- Exercise directions: From the first line to the last, repeat the data exactly and drop the pictures.

- Information provided:
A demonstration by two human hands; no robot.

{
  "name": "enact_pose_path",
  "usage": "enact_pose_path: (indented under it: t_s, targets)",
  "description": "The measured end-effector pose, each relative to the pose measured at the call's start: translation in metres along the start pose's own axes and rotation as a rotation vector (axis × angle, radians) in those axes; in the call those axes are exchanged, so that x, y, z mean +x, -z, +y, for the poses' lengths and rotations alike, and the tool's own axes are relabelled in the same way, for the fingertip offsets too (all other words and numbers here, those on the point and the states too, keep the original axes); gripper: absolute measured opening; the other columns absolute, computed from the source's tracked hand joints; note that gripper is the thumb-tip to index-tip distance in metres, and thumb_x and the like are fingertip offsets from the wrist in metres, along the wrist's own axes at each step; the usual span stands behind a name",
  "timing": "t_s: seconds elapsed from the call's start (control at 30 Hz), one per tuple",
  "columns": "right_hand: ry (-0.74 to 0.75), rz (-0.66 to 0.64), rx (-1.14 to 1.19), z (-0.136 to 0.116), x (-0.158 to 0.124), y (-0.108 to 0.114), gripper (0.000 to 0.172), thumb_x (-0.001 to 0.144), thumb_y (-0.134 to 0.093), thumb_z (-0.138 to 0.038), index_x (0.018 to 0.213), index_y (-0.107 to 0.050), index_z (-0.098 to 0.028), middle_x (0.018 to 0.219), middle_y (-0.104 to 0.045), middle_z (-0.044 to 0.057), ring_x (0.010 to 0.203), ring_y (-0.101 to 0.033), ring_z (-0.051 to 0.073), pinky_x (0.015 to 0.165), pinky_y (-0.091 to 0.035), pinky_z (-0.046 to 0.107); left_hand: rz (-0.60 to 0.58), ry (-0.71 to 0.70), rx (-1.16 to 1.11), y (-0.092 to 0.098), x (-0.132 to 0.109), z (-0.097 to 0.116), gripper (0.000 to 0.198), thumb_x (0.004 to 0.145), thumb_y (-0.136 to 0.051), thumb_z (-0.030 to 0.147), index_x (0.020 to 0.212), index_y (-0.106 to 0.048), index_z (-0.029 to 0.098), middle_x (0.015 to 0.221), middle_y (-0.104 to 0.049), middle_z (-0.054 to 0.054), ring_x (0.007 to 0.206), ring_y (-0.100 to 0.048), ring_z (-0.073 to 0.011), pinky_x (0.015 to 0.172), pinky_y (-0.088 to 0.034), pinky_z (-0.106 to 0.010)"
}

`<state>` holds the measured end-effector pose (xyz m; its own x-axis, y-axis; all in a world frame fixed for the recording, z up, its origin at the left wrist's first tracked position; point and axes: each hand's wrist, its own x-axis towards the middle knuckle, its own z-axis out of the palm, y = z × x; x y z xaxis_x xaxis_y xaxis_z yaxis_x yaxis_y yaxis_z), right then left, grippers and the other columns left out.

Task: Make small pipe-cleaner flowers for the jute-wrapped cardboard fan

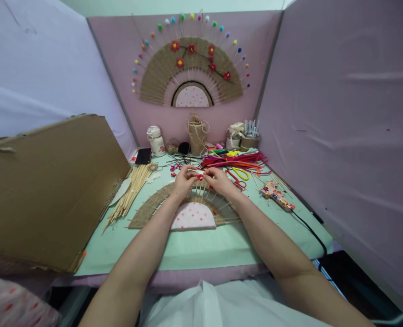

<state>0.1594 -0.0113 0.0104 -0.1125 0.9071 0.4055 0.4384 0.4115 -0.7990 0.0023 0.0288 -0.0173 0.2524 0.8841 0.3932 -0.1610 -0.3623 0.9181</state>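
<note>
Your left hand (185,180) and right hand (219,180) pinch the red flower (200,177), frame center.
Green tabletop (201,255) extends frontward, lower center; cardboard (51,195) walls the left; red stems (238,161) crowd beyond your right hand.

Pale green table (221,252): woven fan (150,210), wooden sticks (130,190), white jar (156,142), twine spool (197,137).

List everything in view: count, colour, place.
Small piece: 1, red, held centre
Lower fan: 1, brown, table
Flowered fan: 1, brown, back wall
Pompoms: many, multicoloured, wall
Cardboard: 1, brown, left
Sticks: many, tan, left
Jar: 1, white, back left
Twine spool: 1, brown, back
Holder: 1, brown, back right
Craft stems: many, reddish, right
Scissors: count unclear, yellow and red, right
Corded tool: 1, floral, right
Left hand: 1, bare, centre
Right hand: 1, bare, centre
</note>
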Motion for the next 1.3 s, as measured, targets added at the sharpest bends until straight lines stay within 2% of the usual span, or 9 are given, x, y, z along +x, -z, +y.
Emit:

- Response:
A demonstration by two human hands; no robot.

{
  "name": "enact_pose_path",
  "usage": "enact_pose_path: (indented under it: t_s, targets)",
  "description": "The measured end-effector pose, each relative to the pose measured at the call's start: translation in metres along the start pose's own axes and rotation as a rotation vector (axis × angle, radians) in those axes; in the call those axes are exchanged, so that x, y, z mean +x, -z, +y, for the poses' lengths and rotations alike, and the tool's own axes are relabelled in the same way, for the fingertip offsets too (all other words and numbers here, those on the point and the states too, keep the original axes); gripper: absolute measured opening; the other columns absolute, computed from the source's tracked hand joints; note that gripper is the thumb-tip to index-tip distance in metres, and thumb_x and the like are fingertip offsets from the wrist in metres, along the wrist's own axes at each step; the usual span stands behind a name",
  "timing": "t_s: seconds elapsed from the call's start (control at 30 Hz), one per tuple",
  "columns": "right_hand: ry (-0.74 to 0.75), rz (-0.66 to 0.64), rx (-1.14 to 1.19), z (-0.136 to 0.116), x (-0.158 to 0.124), y (-0.108 to 0.114), gripper (0.000 to 0.172), thumb_x (-0.001 to 0.144), thumb_y (-0.134 to 0.093), thumb_z (-0.138 to 0.038), index_x (0.018 to 0.213), index_y (-0.107 to 0.050), index_z (-0.098 to 0.028), middle_x (0.018 to 0.219), middle_y (-0.104 to 0.045), middle_z (-0.044 to 0.057), ring_x (0.010 to 0.203), ring_y (-0.101 to 0.033), ring_z (-0.051 to 0.073), pinky_x (0.015 to 0.165), pinky_y (-0.091 to 0.035), pinky_z (-0.046 to 0.107); left_hand: rz (-0.60 to 0.58), ry (-0.71 to 0.70), rx (-1.16 to 1.11), y (-0.092 to 0.098), x (-0.132 to 0.109), z (-0.097 to 0.116), gripper (0.000 to 0.198), thumb_x (0.004 to 0.145), thumb_y (-0.136 to 0.051), thumb_z (-0.030 to 0.147), index_x (0.020 to 0.212), index_y (-0.106 to 0.048), index_z (-0.029 to 0.098), middle_x (0.015 to 0.221), middle_y (-0.104 to 0.049), middle_z (-0.054 to 0.054), ring_x (0.007 to 0.206), ring_y (-0.100 to 0.048), ring_z (-0.073 to 0.011), pinky_x (0.015 to 0.172), pinky_y (-0.088 to 0.034), pinky_z (-0.106 to 0.010)"
}

`<state>` holds the measured end-effector pose (xyz m; its own x-axis, y-axis; all in a world frame fixed for the recording, z up, its origin at the left wrist's first tracked position; point and axes: each hand's wrist, its own x-axis towards the middle knuckle, its own z-axis out of the palm, y = z × x; x y z xaxis_x xaxis_y xaxis_z yaxis_x yaxis_y yaxis_z), right then left, grippers and the other columns left out.

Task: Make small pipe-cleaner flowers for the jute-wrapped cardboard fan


<state>0.1594 -0.0113 0.0104 -0.1125 0.9071 0.4055 0.4384 0.4115 -0.7990 0.0023 0.0288 -0.0173 0.2524 0.8841 0.3932 -0.1610 -0.3623 0.9181</state>
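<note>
Your left hand (185,180) and right hand (219,180) pinch the red flower (200,177), frame center.
Green tabletop (201,255) extends frontward, lower center; cardboard (51,195) walls the left; red stems (238,161) crowd beyond your right hand.

Pale green table (221,252): woven fan (150,210), wooden sticks (130,190), white jar (156,142), twine spool (197,137).

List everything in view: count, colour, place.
Small piece: 1, red, held centre
Lower fan: 1, brown, table
Flowered fan: 1, brown, back wall
Pompoms: many, multicoloured, wall
Cardboard: 1, brown, left
Sticks: many, tan, left
Jar: 1, white, back left
Twine spool: 1, brown, back
Holder: 1, brown, back right
Craft stems: many, reddish, right
Scissors: count unclear, yellow and red, right
Corded tool: 1, floral, right
Left hand: 1, bare, centre
Right hand: 1, bare, centre
</note>
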Motion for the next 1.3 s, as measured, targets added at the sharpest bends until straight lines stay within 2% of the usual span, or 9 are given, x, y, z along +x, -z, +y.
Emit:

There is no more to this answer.